→ Exercise
The answer must be the full listing, restated word for word.
▼
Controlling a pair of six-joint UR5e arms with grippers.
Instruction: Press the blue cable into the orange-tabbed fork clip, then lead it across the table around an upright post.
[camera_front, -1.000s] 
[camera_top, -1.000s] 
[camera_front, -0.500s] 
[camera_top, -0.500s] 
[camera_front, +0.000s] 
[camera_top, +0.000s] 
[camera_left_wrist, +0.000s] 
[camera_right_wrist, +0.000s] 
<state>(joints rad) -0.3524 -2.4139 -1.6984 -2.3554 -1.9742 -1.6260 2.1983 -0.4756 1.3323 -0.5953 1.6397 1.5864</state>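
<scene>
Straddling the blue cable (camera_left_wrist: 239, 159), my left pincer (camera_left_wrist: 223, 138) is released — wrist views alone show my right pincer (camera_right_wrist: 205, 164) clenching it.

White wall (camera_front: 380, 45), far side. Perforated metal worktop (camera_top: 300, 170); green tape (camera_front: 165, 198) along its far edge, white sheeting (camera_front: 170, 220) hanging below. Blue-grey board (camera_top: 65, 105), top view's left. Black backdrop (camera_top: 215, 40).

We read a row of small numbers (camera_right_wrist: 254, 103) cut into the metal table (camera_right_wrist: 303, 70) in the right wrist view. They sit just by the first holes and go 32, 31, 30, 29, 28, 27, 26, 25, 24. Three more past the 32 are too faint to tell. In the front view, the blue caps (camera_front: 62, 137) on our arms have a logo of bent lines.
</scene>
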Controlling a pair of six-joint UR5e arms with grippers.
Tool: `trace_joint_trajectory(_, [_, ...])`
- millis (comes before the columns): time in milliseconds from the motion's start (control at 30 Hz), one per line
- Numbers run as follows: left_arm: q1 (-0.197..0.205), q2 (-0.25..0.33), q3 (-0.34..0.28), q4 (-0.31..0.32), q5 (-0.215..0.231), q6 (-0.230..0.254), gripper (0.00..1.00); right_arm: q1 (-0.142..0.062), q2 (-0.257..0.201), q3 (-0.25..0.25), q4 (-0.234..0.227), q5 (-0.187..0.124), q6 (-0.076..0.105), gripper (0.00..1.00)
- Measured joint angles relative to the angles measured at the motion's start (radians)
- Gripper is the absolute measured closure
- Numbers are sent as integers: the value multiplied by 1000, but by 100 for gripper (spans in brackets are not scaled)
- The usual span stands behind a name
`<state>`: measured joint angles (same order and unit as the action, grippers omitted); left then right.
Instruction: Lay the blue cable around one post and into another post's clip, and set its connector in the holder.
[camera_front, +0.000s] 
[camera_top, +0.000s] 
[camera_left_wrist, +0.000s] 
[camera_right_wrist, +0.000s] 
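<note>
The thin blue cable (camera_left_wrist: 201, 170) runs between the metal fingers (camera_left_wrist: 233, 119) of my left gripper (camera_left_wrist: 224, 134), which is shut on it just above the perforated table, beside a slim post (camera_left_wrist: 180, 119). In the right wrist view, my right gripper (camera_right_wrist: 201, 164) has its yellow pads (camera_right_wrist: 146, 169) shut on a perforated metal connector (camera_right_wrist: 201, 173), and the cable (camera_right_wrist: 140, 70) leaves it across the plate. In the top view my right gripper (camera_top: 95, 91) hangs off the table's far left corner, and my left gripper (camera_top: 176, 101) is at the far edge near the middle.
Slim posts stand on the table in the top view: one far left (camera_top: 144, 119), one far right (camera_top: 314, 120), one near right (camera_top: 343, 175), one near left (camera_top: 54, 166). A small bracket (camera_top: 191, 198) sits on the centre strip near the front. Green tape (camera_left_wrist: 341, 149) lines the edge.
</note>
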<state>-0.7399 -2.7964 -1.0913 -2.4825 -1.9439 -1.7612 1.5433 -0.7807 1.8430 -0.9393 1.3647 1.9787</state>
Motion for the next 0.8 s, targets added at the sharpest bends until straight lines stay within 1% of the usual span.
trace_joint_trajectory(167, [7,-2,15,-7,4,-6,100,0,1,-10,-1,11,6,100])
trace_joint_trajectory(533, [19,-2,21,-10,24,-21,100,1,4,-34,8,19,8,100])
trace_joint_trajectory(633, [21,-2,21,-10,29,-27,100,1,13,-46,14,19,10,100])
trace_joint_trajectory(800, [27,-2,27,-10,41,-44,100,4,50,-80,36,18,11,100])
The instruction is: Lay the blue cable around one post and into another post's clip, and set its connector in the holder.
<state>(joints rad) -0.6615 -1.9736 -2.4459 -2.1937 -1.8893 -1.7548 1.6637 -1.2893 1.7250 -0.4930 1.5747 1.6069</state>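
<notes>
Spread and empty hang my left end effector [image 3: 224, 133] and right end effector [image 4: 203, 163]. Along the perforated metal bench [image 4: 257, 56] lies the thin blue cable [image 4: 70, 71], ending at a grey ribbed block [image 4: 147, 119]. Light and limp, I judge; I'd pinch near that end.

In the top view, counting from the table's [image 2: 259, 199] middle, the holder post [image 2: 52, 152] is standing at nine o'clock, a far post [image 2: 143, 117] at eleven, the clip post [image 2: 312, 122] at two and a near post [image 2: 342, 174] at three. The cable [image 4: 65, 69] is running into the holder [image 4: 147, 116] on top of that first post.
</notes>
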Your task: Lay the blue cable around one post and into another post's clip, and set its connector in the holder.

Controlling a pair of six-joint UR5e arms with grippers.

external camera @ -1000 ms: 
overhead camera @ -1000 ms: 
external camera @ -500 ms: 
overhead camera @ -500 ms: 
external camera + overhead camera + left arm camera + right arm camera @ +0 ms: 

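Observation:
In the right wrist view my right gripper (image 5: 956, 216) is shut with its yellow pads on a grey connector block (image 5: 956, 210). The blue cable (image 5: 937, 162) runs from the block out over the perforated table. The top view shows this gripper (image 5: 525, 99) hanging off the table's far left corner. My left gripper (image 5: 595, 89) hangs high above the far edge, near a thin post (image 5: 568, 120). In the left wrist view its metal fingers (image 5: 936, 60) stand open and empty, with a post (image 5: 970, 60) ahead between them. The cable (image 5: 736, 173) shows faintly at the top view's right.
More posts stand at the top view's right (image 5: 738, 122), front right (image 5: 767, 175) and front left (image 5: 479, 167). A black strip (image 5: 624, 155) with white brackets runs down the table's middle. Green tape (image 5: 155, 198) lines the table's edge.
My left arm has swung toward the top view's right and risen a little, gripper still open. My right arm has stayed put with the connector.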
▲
→ Answer box
Controlling a pair of six-joint UR5e arms with grippers.
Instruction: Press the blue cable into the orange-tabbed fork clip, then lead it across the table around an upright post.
[camera_front, -1.000s] 
[camera_top, -1.000s] 
[camera_front, -0.500s] 
[camera_top, -0.500s] 
[camera_front, +0.000s] 
[camera_top, +0.000s] 
[camera_left_wrist, +0.000s] 
[camera_right_wrist, +0.000s] 
<state>(joints rad) -0.3524 -2.4139 -1.6984 -2.3554 -1.9742 -1.6260 2.1983 -0.4756 1.3323 -0.5953 1.6397 1.5864</state>
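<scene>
Straddling the blue cable (camera_left_wrist: 239, 159), my left pincer (camera_left_wrist: 223, 138) is released — wrist views alone show my right pincer (camera_right_wrist: 205, 164) clenching it.

White wall (camera_front: 380, 45), far side. Perforated metal worktop (camera_top: 300, 170); green tape (camera_front: 165, 198) along its far edge, white sheeting (camera_front: 170, 220) hanging below. Blue-grey board (camera_top: 65, 105), top view's left. Black backdrop (camera_top: 215, 40).

We read a row of small numbers (camera_right_wrist: 254, 103) cut into the metal table (camera_right_wrist: 303, 70) in the right wrist view. They sit just by the first holes and go 32, 31, 30, 29, 28, 27, 26, 25, 24. Three more past the 32 are too faint to tell. In the front view, the blue caps (camera_front: 62, 137) on our arms have a logo of bent lines.
</scene>
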Controlling a pair of six-joint UR5e arms with grippers.
Tool: `trace_joint_trajectory(_, [_, ...])`
- millis (comes before the columns): time in milliseconds from the motion's start (control at 30 Hz), one per line
- Numbers run as follows: left_arm: q1 (-0.197..0.205), q2 (-0.25..0.33), q3 (-0.34..0.28), q4 (-0.31..0.32), q5 (-0.215..0.231), q6 (-0.230..0.254), gripper (0.00..1.00); right_arm: q1 (-0.142..0.062), q2 (-0.257..0.201), q3 (-0.25..0.25), q4 (-0.234..0.227), q5 (-0.187..0.124), q6 (-0.076..0.105), gripper (0.00..1.00)
- Measured joint angles relative to the angles measured at the motion's start (radians)
- Gripper is the absolute measured closure
- Numbers are sent as integers: the value multiplied by 1000, but by 100 for gripper (spans in brackets are not scaled)
- The usual span stands behind a name
`<state>`: measured joint angles (same order and unit as the action, grippers omitted); left then right.
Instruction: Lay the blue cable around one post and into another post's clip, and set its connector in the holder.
[camera_front, +0.000s] 
[camera_top, +0.000s] 
[camera_left_wrist, +0.000s] 
[camera_right_wrist, +0.000s] 
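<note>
The thin blue cable (camera_left_wrist: 201, 170) runs between the metal fingers (camera_left_wrist: 233, 119) of my left gripper (camera_left_wrist: 224, 134), which is shut on it just above the perforated table, beside a slim post (camera_left_wrist: 180, 119). In the right wrist view, my right gripper (camera_right_wrist: 201, 164) has its yellow pads (camera_right_wrist: 146, 169) shut on a perforated metal connector (camera_right_wrist: 201, 173), and the cable (camera_right_wrist: 140, 70) leaves it across the plate. In the top view my right gripper (camera_top: 95, 91) hangs off the table's far left corner, and my left gripper (camera_top: 176, 101) is at the far edge near the middle.
Slim posts stand on the table in the top view: one far left (camera_top: 144, 119), one far right (camera_top: 314, 120), one near right (camera_top: 343, 175), one near left (camera_top: 54, 166). A small bracket (camera_top: 191, 198) sits on the centre strip near the front. Green tape (camera_left_wrist: 341, 149) lines the edge.
</note>
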<state>-0.7399 -2.7964 -1.0913 -2.4825 -1.9439 -1.7612 1.5433 -0.7807 1.8430 -0.9393 1.3647 1.9787</state>
Motion for the next 0.8 s, targets added at the sharpest bends until straight lines stay within 1% of the usual span.
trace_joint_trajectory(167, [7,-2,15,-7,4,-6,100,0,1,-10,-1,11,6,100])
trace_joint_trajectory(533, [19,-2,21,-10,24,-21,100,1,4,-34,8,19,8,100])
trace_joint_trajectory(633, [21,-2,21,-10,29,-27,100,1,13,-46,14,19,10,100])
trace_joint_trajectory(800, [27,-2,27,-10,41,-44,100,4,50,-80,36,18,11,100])
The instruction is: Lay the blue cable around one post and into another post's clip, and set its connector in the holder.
<state>(joints rad) -0.6615 -1.9736 -2.4459 -2.1937 -1.8893 -1.7548 1.6637 -1.2893 1.7250 -0.4930 1.5747 1.6069</state>
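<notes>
Spread and empty hang my left end effector [image 3: 224, 133] and right end effector [image 4: 203, 163]. Along the perforated metal bench [image 4: 257, 56] lies the thin blue cable [image 4: 70, 71], ending at a grey ribbed block [image 4: 147, 119]. Light and limp, I judge; I'd pinch near that end.

In the top view, counting from the table's [image 2: 259, 199] middle, the holder post [image 2: 52, 152] is standing at nine o'clock, a far post [image 2: 143, 117] at eleven, the clip post [image 2: 312, 122] at two and a near post [image 2: 342, 174] at three. The cable [image 4: 65, 69] is running into the holder [image 4: 147, 116] on top of that first post.
</notes>
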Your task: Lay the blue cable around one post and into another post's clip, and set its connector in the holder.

Controlling a pair of six-joint UR5e arms with grippers.

external camera @ -1000 ms: 
overhead camera @ -1000 ms: 
external camera @ -500 ms: 
overhead camera @ -500 ms: 
external camera + overhead camera + left arm camera + right arm camera @ +0 ms: 

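Observation:
In the right wrist view my right gripper (image 5: 956, 216) is shut with its yellow pads on a grey connector block (image 5: 956, 210). The blue cable (image 5: 937, 162) runs from the block out over the perforated table. The top view shows this gripper (image 5: 525, 99) hanging off the table's far left corner. My left gripper (image 5: 595, 89) hangs high above the far edge, near a thin post (image 5: 568, 120). In the left wrist view its metal fingers (image 5: 936, 60) stand open and empty, with a post (image 5: 970, 60) ahead between them. The cable (image 5: 736, 173) shows faintly at the top view's right.
More posts stand at the top view's right (image 5: 738, 122), front right (image 5: 767, 175) and front left (image 5: 479, 167). A black strip (image 5: 624, 155) with white brackets runs down the table's middle. Green tape (image 5: 155, 198) lines the table's edge.
My left arm has swung toward the top view's right and risen a little, gripper still open. My right arm has stayed put with the connector.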

The exercise has been answered, and the work is done.